On Wed, Nov 22, 2023 at 10:20:10PM +0100, Mirsad Goran Todorovac wrote:
> From: Mirsad Todorovac <[email protected]>
>
> According to strlcpy() being officially deprecated and the encouragement
> to remove the remaining occurrences, this came as the intriguing example.
>
> In the kernfs_name_locked() the behaviour of truncating the kn->name is
> preserved, for it only used in the module for printing in the log and
> declared static. It is only called from pr_cont_kernfs_name() via kernfs_name()
> and returned result is ignored.
>
> It is avoided to go past the allocated page and cause the internal equivalent
> of SEGFAULT in the unlikely case kn->name is not null-terminated, which I
> believe was the idea behind replacing strlcpy() with strscpy().

I don't follow this line of thinking. Yeah, if the input arguments are
wrong, it can malfunction. strscpy() is gonna page fault too if the input
string crosses into an unmapped page before the destination buffer is
filled, right? But it'd be a stretch to claim that that's a problem with the
function.
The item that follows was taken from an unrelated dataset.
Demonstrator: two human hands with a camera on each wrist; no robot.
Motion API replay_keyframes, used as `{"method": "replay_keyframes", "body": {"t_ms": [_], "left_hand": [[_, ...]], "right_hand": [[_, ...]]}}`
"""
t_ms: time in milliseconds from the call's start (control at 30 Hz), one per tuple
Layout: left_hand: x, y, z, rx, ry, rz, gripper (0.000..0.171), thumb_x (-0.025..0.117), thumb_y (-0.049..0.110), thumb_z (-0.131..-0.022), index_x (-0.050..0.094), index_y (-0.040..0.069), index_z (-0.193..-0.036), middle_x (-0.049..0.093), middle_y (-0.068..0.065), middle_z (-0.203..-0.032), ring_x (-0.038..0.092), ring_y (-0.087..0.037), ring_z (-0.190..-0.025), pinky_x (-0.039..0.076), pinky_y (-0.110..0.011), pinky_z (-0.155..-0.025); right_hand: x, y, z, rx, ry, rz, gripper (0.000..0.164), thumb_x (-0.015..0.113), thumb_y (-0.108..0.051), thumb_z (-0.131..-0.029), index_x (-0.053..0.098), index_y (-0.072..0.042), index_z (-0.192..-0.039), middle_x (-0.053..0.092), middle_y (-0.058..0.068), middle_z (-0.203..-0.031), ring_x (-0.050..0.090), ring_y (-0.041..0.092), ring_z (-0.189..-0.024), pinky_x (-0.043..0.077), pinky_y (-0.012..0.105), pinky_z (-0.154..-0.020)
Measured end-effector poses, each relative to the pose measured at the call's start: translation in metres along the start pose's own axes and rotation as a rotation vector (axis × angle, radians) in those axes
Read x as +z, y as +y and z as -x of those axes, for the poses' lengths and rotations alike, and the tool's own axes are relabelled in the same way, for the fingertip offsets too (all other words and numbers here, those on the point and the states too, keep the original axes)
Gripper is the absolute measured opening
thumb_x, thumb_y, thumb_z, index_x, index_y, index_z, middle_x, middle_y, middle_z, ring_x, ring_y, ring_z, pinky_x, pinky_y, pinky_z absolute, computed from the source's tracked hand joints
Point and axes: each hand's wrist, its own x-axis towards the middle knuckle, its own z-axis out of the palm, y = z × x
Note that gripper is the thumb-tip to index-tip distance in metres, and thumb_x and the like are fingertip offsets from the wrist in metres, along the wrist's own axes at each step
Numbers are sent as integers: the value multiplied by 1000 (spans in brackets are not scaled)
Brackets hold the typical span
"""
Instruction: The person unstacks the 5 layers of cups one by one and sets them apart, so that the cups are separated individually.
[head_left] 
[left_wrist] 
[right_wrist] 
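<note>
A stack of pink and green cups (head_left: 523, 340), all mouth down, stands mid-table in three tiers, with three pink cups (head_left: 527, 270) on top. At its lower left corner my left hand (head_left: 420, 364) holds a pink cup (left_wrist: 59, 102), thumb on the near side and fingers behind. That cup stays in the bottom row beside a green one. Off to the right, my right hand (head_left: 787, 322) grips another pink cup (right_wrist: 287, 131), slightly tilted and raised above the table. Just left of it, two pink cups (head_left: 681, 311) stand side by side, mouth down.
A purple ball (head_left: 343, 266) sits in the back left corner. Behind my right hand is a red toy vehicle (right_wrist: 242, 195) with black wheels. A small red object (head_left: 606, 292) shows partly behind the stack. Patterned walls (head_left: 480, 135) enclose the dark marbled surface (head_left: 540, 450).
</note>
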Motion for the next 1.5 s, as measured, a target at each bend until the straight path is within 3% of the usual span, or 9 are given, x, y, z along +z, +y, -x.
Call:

Maybe I'm missing something but I'm having a hard time seeing the
value in these conversions.

> kernfs_path_from_node_locked() has "(null)" which certainly cannot overrun,
> and a carefully calculated len and truncated path elsewhere.

Some of the functions you're modifying were returning the full length of the
input string before and it isn't clear from the patch or description whether
the conversion is safe. It'd help if you can elaborate more on why the
conversions are safe and how you verified them.

Thanks.

--
tejun

2023-11-22 23:37:49

by Mirsad Todorovac

[permalink] [raw]
Subject: Re: [RFC PATCH v2 1/1] kernfs: replace deprecated strlcpy() with strscpy()

Hi Mr. Tejun Heo,

On 11/22/23 22:31, Tejun Heo wrote:
> Hello,
>
> On Wed, Nov 22, 2023 at 10:20:10PM +0100, Mirsad Goran Todorovac wrote:
>> From: Mirsad Todorovac <[email protected]>
>>
>> According to strlcpy() being officially deprecated and the encouragement
>> to remove the remaining occurrences, this came as the intriguing example.
>>
>> In the kernfs_name_locked() the behaviour of truncating the kn->name is
>> preserved, for it only used in the module for printing in the log and
>> declared static. It is only called from pr_cont_kernfs_name() via kernfs_name()
>> and returned result is ignored.
>>
>> It is avoided to go past the allocated page and cause the internal equivalent
>> of SEGFAULT in the unlikely case kn->name is not null-terminated, which I
>> believe was the idea behind replacing strlcpy() with strscpy().
>
> I don't follow this line of thinking. Yeah, if the input arguments are
> wrong, it can malfunction. strscpy() is gonna page fault too if the input
> string crosses into an unmapped page before the destination buffer is
> filled, right? But it'd be a stretch to claim that that's a problem with the
> function. Maybe I'm missing something but I'm having a hard time seeing the
> value in these conversions.

INTRODUCTION

I will try to explain, it is not complicated, but we have to cover all cases
of use of kernfs_name_locked(), kernfs_name() and cgroup_name() which uses it.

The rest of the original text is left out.